### THE DATA
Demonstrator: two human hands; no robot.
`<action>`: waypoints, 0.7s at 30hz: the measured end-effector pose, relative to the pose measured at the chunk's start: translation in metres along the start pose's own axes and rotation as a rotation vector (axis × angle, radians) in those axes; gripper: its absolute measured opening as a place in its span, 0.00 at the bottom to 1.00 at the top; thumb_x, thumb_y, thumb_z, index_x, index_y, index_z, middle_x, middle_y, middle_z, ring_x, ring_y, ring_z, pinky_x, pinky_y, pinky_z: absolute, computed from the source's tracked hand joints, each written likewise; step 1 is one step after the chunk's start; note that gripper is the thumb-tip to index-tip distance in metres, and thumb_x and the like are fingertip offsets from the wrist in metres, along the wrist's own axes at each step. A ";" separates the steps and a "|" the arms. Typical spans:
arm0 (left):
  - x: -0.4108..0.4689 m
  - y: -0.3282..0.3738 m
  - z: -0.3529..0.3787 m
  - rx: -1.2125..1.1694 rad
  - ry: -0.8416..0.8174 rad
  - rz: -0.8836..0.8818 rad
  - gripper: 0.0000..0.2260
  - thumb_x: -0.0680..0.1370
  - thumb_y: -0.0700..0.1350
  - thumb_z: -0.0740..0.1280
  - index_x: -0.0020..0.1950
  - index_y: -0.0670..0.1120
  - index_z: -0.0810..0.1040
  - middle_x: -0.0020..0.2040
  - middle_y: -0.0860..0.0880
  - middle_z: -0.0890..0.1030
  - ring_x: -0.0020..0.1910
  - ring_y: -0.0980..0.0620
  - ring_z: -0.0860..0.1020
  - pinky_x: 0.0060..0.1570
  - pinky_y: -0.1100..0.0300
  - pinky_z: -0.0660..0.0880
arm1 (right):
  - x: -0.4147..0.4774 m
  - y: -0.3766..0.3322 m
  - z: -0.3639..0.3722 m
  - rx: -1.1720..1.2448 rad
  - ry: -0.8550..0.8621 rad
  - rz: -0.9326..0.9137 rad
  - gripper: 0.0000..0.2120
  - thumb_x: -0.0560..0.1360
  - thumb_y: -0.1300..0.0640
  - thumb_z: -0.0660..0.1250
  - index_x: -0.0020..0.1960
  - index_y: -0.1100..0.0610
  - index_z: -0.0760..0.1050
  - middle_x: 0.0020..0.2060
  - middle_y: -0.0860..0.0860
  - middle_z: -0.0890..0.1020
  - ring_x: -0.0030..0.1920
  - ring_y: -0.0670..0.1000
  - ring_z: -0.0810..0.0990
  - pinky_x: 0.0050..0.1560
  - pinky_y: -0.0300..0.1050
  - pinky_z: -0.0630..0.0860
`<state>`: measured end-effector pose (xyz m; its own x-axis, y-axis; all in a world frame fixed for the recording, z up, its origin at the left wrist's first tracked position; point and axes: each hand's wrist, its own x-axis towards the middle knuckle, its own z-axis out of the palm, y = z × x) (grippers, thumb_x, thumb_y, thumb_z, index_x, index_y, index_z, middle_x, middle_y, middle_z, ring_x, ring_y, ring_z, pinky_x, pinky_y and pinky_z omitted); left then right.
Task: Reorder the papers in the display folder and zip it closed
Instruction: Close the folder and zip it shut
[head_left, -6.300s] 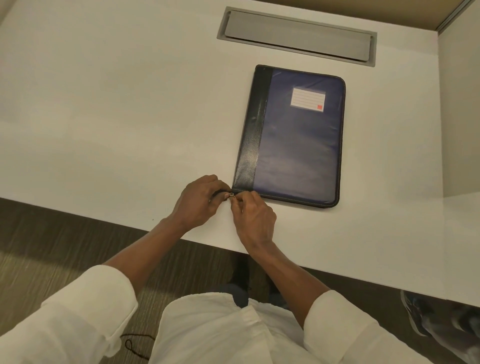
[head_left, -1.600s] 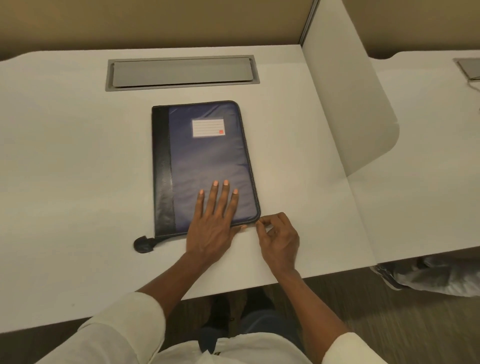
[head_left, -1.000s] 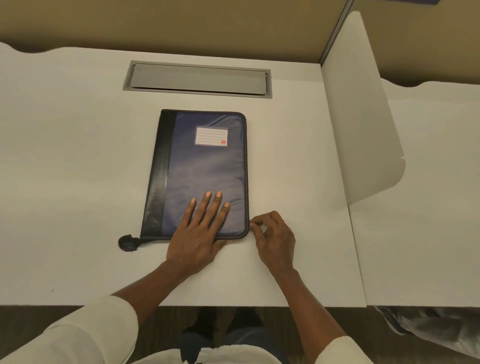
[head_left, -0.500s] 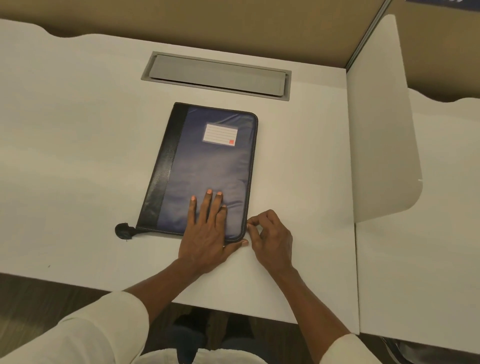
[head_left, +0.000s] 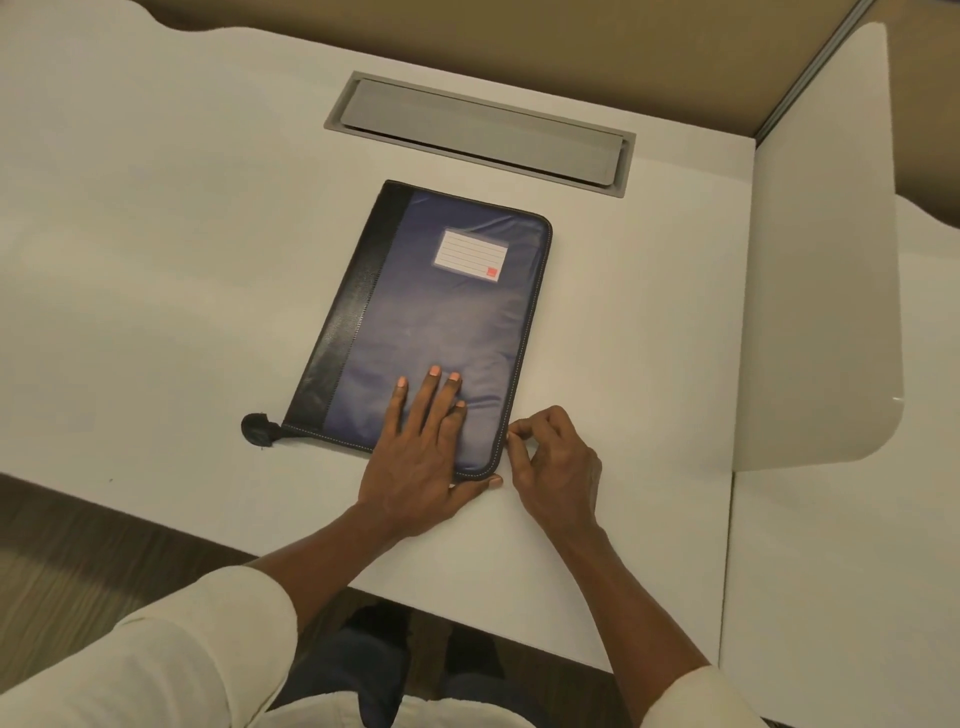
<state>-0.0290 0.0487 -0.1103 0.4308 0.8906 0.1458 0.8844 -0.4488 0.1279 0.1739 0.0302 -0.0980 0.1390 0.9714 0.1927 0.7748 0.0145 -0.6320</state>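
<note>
A closed blue folder (head_left: 431, 322) with a black spine strip on its left side lies flat on the white desk (head_left: 156, 234), a little turned, so its far end leans to the right. A white lined label (head_left: 470, 255) with a small red square sits on the cover near the far right corner. The left hand (head_left: 421, 452) lies flat and open on the near right part of the cover, fingers spread a little and pointing away, the thumb along the near right corner. The right hand (head_left: 553, 462) is just right of this corner; its fingers are curled and the thumb and forefinger pinch together at the right edge of the folder, where the zip runs. What they pinch is too small to see. A black tab (head_left: 257, 429) sticks out on the desk at the near left corner of the folder. Far behind the folder a grey cable flap (head_left: 478, 132) is set into the desk. A white divider (head_left: 821, 270) stands at the right.
</note>
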 end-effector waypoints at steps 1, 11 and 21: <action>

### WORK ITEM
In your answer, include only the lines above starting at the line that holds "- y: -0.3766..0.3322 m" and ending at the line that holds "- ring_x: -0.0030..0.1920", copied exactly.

### SOLUTION FOR THIS PROBLEM
  - y: -0.3766..0.3322 m
  - z: -0.3639..0.3722 m
  - rx: -1.1720..1.2448 rad
  - ry: -0.8550..0.8621 rad
  - rz: -0.9326..0.9137 rad
  - gripper: 0.0000..0.2120
  - thumb_x: -0.0560..0.1360
  - thumb_y: -0.1300..0.0640
  - thumb_z: -0.0660..0.1250
  - index_x: -0.0020..0.1960
  - index_y: -0.1100..0.0610
  - index_z: -0.0760..0.1050
  - middle_x: 0.0020..0.2060
  - middle_y: -0.0860..0.0860
  - middle_z: -0.0890..0.1020
  - ring_x: -0.0030..0.1920

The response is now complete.